§ Problem to work on: Print the first line of the material below and each line after it, exactly as written, ending with the line that contains "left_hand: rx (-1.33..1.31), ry".

--- START ---

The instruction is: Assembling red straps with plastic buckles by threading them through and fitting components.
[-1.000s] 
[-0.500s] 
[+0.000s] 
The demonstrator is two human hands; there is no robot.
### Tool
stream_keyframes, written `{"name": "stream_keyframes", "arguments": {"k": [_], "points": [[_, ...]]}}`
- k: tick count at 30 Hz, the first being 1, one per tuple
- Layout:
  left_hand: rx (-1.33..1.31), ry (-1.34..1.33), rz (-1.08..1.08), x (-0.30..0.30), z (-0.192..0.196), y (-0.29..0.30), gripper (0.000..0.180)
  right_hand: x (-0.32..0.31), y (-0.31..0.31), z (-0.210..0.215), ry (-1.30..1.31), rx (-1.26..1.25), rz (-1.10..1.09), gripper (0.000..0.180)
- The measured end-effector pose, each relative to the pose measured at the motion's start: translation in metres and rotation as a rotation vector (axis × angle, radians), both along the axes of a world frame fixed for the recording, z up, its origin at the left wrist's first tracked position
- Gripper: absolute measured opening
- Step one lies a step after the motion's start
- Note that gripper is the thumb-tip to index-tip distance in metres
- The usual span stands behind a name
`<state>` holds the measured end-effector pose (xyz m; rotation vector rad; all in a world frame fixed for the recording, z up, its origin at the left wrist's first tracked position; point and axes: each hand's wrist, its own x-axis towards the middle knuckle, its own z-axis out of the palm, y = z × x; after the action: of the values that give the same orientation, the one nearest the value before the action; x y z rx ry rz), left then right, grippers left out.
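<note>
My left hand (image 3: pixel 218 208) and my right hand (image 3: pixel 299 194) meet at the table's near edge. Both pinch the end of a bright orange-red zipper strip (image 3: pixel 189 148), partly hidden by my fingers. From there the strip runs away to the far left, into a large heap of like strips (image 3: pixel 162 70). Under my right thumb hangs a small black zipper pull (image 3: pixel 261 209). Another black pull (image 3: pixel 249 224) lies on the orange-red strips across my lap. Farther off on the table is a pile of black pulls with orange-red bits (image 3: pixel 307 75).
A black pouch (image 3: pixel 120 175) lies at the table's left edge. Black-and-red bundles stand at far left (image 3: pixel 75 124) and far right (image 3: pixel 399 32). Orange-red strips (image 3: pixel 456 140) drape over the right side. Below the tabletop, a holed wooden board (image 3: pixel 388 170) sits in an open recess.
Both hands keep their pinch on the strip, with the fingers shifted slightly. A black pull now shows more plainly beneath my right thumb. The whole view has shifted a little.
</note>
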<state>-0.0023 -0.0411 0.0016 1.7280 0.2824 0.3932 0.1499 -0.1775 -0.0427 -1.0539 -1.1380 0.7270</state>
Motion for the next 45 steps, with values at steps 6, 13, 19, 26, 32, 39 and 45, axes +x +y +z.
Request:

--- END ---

§ Task result:
The instruction is: Assembling red straps with plastic buckles by threading them through and fitting components.
[-1.000s] 
[-0.500s] 
[+0.000s] 
The demonstrator is two human hands; there is no robot.
### Tool
stream_keyframes, written `{"name": "stream_keyframes", "arguments": {"k": [_], "points": [[_, ...]]}}`
- k: tick count at 30 Hz, the first being 1, one per tuple
- Layout:
  left_hand: rx (-1.33..1.31), ry (-1.34..1.33), rz (-1.08..1.08), x (-0.30..0.30), z (-0.192..0.196), y (-0.29..0.30), gripper (0.000..0.180)

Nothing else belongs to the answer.